What is needed>
Reproduce precisely the lines of the listing below, starting with the line that contains "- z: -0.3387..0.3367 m" and stopping after the line that contains "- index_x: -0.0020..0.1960"; include nothing else.

Extracted data>
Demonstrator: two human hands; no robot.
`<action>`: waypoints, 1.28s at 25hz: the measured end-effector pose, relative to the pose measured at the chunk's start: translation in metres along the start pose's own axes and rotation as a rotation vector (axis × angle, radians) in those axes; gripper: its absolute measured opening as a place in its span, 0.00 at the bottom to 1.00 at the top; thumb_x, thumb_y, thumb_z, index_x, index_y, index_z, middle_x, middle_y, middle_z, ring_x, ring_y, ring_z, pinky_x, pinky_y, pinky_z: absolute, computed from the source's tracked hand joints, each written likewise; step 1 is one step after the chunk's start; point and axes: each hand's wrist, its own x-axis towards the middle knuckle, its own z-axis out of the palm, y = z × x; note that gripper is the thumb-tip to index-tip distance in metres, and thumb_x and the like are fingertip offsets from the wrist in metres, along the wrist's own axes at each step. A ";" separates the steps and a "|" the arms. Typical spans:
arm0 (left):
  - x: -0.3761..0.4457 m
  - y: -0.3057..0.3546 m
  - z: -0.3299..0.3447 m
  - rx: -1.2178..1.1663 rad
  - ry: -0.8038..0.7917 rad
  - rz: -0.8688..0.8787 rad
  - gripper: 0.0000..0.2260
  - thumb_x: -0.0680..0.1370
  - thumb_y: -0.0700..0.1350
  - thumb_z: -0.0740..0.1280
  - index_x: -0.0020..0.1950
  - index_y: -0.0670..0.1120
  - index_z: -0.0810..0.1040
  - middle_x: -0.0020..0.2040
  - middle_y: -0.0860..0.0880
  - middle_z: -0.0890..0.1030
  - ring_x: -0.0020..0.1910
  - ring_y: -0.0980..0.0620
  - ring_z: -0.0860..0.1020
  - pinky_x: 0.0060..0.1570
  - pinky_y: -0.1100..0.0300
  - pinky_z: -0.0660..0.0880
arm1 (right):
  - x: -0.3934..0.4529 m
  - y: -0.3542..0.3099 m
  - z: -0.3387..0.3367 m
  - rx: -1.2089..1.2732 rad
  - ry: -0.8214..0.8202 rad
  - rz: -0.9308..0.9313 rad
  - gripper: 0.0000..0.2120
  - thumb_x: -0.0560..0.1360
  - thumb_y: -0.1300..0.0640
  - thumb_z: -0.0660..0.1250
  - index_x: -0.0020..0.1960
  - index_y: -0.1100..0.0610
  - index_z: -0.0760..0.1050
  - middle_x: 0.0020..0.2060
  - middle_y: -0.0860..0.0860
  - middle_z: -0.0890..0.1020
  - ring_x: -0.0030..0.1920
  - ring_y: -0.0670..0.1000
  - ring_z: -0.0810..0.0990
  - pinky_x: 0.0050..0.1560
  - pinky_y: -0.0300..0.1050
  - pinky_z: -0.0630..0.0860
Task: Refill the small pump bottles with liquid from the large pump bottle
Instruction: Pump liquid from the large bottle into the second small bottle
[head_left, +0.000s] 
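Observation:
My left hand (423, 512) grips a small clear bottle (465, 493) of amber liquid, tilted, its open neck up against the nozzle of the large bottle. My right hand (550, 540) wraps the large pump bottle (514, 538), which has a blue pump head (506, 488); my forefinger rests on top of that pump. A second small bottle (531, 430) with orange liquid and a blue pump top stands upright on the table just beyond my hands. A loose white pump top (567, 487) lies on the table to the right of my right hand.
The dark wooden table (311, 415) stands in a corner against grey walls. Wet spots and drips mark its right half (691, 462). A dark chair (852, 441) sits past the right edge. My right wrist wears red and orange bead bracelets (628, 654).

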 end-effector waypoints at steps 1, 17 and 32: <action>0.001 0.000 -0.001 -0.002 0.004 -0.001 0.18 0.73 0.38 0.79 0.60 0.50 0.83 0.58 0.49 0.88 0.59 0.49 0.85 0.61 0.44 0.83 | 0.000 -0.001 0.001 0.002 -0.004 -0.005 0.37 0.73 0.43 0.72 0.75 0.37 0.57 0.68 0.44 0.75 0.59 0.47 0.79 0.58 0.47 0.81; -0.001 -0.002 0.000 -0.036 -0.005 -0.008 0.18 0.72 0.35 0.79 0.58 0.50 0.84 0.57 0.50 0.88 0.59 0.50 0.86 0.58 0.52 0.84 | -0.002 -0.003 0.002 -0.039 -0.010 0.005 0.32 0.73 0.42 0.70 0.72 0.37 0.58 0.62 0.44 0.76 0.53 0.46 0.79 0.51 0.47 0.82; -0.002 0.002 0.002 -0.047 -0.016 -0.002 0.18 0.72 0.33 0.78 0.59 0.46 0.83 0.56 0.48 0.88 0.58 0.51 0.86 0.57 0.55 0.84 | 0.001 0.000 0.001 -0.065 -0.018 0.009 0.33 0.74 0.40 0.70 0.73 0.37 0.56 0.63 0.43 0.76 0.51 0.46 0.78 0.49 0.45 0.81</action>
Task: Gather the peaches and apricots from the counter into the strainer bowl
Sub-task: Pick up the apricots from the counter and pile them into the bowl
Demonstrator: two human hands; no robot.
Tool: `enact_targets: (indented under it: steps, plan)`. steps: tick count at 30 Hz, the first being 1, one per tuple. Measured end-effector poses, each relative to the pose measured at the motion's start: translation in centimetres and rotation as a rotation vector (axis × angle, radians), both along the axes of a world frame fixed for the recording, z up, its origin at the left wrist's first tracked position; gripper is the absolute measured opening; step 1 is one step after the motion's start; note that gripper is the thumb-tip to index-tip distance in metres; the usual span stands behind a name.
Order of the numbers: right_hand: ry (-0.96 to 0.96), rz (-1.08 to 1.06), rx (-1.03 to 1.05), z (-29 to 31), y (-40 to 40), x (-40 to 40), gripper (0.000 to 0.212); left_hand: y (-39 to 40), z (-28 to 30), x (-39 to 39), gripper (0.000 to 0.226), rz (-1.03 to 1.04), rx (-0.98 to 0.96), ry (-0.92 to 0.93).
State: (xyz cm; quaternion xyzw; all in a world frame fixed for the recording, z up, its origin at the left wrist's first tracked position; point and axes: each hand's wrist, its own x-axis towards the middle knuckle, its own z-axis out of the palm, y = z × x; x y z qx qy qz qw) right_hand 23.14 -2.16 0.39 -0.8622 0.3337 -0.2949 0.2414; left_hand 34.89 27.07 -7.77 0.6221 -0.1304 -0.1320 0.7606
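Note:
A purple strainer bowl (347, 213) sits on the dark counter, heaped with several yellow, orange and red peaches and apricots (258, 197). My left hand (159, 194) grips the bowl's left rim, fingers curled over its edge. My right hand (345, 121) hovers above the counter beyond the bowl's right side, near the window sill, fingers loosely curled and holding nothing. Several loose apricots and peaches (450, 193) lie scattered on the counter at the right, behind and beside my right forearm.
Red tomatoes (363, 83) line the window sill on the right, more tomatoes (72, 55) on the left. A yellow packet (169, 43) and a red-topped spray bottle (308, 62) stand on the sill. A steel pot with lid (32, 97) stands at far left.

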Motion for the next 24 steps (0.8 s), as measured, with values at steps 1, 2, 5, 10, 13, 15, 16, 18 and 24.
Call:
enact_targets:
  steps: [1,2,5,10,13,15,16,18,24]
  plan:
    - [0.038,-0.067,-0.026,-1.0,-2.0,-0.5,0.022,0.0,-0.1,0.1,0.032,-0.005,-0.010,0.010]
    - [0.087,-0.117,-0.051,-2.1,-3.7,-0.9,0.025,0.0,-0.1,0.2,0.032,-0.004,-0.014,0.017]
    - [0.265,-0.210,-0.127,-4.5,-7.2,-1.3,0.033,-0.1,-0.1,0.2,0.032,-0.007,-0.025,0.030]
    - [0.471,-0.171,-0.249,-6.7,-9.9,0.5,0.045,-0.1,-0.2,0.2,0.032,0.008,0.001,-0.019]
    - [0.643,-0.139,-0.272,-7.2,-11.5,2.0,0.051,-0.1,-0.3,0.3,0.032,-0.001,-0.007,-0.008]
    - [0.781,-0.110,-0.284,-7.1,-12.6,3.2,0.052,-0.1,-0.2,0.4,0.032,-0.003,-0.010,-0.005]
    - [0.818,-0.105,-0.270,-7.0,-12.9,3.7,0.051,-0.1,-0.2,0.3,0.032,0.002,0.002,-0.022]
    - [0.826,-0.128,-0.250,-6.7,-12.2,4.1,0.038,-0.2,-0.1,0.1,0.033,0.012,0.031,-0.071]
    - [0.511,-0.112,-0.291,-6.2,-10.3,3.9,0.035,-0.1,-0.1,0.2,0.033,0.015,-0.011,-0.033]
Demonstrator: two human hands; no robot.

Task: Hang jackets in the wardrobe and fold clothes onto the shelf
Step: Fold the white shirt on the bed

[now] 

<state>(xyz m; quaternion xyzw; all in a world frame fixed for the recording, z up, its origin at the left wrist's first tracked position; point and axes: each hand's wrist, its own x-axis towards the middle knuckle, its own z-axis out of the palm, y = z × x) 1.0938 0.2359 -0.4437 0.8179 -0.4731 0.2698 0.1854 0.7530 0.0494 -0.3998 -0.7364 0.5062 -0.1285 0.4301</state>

Task solution>
  - z: -0.3387..0.3367 m
  - rx: -1.2089..1.2732 rad
  - ry: -0.8214..0.8202 rad
  - rz: -0.9308..0.9313 rad
  - gripper: 0.0000..0.2120
  - thumb_x: -0.0560..0.1360
  - thumb_y: -0.1300..0.0640
  - thumb_z: -0.0660..0.1250
  - index_x: -0.0020..0.1960

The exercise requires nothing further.